Task objective:
Where does "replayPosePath" occur in the listing? Copy every line that holds it.

+===+

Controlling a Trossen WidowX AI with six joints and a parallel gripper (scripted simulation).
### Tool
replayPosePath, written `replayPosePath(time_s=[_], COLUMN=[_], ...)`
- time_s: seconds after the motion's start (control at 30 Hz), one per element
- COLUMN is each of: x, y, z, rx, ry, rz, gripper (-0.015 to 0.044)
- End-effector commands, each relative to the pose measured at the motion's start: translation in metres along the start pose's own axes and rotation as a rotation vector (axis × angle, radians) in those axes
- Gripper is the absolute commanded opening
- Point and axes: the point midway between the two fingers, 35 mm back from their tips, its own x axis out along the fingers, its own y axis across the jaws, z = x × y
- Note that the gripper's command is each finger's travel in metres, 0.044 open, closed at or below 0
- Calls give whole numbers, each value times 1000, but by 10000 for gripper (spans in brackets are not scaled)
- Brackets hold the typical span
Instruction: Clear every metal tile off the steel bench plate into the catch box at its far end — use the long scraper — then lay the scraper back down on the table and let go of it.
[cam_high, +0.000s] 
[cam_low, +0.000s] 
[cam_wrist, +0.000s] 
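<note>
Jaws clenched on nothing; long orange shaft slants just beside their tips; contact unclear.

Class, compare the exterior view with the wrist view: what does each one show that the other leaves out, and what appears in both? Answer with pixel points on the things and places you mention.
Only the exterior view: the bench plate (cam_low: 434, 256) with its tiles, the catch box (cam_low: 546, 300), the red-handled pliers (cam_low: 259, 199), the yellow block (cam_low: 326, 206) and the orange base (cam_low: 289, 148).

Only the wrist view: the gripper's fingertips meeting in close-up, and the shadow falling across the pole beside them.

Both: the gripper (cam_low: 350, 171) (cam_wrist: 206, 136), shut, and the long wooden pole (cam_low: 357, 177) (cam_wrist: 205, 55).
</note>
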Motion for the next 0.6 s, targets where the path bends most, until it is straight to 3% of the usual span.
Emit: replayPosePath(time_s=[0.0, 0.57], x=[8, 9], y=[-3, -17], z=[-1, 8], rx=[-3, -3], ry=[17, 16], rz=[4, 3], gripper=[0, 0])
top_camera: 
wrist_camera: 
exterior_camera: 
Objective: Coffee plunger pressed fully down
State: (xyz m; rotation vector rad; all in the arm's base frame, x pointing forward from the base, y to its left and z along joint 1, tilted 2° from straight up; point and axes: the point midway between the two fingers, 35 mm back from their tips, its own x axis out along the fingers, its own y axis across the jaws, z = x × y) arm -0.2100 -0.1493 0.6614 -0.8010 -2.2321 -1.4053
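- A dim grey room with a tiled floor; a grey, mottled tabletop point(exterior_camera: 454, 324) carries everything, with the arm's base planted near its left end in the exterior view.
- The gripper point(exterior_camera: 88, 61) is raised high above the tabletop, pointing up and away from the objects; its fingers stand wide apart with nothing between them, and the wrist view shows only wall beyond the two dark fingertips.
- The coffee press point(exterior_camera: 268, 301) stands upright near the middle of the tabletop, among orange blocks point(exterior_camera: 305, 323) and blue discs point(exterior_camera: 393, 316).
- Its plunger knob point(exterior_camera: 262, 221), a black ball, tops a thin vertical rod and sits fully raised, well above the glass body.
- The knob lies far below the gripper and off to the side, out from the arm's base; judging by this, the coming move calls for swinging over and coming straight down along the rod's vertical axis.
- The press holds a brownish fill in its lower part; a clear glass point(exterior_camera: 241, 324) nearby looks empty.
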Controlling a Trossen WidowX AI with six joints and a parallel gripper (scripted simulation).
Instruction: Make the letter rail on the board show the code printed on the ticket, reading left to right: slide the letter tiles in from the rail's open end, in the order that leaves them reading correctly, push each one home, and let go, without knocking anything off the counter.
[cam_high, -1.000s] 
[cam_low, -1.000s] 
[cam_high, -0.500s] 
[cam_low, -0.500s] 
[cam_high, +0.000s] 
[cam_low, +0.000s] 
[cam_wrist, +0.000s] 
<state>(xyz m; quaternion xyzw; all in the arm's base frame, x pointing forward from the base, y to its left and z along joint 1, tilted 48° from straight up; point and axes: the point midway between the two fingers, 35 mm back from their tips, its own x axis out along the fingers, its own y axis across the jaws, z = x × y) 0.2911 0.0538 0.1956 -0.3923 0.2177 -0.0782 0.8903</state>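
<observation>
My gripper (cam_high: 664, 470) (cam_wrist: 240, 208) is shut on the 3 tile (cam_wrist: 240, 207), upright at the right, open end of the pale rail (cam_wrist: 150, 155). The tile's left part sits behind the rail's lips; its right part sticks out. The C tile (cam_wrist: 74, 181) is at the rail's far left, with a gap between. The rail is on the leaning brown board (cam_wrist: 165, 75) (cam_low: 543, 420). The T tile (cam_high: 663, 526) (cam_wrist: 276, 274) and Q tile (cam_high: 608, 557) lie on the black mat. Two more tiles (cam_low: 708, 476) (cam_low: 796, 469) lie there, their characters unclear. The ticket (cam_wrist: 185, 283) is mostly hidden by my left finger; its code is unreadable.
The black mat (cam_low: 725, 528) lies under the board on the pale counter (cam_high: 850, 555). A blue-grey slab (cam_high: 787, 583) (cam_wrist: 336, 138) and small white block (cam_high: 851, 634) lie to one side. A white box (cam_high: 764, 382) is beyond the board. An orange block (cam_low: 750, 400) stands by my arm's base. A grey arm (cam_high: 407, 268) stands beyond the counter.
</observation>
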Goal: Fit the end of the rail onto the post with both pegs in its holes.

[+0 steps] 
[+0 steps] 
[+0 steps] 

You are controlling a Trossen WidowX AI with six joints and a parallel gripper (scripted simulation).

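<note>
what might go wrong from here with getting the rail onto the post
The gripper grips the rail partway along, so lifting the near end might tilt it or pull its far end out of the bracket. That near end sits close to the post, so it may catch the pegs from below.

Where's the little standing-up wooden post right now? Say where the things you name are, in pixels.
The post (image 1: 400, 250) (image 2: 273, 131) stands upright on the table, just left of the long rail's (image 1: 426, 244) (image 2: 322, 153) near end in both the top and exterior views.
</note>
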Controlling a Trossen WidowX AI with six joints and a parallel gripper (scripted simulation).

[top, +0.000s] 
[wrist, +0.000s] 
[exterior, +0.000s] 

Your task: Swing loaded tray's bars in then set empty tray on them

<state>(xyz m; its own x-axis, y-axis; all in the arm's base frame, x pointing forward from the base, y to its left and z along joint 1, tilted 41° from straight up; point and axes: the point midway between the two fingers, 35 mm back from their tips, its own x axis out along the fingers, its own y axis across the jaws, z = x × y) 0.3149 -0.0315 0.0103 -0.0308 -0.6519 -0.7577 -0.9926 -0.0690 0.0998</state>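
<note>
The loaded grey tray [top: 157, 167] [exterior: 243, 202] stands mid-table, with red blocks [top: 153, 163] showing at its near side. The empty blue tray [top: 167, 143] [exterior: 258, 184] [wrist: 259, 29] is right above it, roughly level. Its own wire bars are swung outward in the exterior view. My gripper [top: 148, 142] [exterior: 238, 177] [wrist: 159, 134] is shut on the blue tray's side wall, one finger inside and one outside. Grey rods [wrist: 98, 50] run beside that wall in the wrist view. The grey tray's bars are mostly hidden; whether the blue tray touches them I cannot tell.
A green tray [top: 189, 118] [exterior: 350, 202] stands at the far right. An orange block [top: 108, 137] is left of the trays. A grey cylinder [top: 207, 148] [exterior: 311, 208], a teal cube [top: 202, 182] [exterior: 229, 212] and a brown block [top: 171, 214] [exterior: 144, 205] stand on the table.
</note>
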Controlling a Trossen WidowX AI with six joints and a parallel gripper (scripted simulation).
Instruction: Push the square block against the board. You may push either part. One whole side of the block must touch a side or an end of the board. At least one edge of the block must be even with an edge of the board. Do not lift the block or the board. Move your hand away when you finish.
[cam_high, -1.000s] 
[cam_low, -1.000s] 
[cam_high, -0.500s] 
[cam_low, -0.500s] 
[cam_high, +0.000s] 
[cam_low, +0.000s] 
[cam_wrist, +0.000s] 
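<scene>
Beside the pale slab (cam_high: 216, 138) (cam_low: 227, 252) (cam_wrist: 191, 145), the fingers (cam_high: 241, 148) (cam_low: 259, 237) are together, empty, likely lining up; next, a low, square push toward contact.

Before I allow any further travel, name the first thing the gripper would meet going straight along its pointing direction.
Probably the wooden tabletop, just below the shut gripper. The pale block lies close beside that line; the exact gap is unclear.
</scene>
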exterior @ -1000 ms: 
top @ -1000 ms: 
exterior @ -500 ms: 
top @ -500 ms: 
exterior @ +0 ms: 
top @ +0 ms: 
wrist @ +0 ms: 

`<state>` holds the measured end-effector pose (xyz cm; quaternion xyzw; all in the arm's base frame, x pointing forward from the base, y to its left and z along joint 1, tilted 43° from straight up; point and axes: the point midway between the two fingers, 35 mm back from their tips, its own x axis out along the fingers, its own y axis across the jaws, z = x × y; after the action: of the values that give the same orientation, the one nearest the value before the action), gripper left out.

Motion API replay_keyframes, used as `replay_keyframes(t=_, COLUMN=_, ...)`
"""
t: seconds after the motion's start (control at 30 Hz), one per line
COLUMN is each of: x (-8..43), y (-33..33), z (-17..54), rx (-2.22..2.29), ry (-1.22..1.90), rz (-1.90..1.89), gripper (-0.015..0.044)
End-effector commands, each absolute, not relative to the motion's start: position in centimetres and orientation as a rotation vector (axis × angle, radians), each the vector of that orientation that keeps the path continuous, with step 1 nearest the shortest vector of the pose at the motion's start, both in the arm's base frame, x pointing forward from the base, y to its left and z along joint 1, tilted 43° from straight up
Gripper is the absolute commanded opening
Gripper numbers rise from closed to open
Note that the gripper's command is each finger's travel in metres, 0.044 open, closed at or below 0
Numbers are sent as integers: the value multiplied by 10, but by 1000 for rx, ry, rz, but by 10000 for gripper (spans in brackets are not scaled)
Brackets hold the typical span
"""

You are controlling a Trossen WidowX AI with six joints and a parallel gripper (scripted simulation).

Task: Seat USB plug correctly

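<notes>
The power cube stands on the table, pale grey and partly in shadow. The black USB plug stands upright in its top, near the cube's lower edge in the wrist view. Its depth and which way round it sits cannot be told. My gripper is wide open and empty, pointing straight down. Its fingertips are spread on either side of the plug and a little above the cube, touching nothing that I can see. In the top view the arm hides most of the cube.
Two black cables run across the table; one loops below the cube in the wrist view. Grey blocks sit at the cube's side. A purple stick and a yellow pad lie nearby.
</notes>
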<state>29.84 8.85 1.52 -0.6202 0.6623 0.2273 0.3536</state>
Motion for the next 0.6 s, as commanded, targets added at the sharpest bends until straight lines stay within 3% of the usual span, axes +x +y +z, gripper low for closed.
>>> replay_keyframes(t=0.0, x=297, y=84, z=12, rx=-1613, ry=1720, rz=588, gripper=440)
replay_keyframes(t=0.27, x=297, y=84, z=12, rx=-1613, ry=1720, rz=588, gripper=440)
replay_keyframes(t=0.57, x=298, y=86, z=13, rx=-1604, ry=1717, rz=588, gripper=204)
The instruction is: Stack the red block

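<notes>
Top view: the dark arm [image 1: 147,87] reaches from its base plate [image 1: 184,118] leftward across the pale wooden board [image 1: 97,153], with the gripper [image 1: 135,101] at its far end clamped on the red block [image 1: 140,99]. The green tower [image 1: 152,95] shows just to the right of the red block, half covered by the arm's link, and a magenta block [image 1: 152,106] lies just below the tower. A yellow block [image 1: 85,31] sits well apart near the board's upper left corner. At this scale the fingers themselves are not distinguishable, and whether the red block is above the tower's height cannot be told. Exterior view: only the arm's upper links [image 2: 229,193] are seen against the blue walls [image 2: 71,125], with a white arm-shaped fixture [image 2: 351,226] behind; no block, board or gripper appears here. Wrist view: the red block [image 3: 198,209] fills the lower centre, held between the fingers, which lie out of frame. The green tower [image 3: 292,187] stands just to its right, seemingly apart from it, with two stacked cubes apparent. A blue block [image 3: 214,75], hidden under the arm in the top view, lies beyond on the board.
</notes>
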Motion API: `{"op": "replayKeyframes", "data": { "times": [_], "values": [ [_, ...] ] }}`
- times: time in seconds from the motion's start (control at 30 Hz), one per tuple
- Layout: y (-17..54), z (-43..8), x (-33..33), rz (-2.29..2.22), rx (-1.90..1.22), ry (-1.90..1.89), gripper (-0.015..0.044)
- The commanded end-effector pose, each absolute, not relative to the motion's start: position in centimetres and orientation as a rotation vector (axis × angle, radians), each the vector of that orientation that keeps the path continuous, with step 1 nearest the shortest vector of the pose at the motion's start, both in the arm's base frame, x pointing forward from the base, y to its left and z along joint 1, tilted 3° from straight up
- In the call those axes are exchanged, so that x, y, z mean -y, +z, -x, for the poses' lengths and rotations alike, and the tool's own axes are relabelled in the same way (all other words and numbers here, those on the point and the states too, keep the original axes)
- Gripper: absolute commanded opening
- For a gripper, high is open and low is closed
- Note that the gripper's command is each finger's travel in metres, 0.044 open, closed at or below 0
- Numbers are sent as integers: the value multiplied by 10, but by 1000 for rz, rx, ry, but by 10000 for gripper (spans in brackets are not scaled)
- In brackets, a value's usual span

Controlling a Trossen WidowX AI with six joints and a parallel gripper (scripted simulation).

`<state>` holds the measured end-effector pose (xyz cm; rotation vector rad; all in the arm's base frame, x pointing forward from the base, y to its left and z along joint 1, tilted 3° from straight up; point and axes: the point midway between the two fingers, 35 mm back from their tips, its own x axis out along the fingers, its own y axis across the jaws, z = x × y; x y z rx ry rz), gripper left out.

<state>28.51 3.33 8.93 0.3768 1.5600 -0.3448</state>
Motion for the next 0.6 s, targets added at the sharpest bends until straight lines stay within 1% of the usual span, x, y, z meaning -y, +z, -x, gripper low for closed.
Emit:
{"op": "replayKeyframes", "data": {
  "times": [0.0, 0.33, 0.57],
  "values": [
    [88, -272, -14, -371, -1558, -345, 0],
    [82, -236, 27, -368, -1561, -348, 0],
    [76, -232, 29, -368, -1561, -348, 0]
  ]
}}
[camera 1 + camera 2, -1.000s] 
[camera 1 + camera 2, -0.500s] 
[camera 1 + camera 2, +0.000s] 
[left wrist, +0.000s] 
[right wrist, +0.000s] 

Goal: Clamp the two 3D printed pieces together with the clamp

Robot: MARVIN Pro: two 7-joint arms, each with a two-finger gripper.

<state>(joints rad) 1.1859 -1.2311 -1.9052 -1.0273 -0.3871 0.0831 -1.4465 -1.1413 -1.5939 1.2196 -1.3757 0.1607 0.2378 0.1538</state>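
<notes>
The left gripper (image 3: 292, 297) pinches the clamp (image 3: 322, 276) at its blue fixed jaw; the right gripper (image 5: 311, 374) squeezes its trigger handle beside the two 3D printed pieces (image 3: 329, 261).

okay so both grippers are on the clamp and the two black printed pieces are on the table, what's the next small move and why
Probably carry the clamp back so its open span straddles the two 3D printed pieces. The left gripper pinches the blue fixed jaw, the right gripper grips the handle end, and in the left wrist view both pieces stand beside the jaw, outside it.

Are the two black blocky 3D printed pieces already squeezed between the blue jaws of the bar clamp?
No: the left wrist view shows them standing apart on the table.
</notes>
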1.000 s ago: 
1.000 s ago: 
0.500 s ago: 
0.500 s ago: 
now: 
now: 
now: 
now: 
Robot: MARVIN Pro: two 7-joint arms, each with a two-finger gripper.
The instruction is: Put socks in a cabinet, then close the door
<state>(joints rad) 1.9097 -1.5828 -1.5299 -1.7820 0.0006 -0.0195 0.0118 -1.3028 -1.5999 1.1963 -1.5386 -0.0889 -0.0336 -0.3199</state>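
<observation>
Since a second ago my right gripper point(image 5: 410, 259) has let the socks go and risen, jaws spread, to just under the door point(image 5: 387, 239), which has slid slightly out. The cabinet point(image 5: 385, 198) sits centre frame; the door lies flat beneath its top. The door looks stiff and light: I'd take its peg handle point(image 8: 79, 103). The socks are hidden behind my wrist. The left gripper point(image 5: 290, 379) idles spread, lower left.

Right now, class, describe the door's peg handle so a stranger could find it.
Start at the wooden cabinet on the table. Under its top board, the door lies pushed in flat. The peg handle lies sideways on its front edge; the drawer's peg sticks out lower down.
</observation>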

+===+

Written solution:
replayPosePath, written `replayPosePath(time_s=[_], COLUMN=[_], ...)`
Emit: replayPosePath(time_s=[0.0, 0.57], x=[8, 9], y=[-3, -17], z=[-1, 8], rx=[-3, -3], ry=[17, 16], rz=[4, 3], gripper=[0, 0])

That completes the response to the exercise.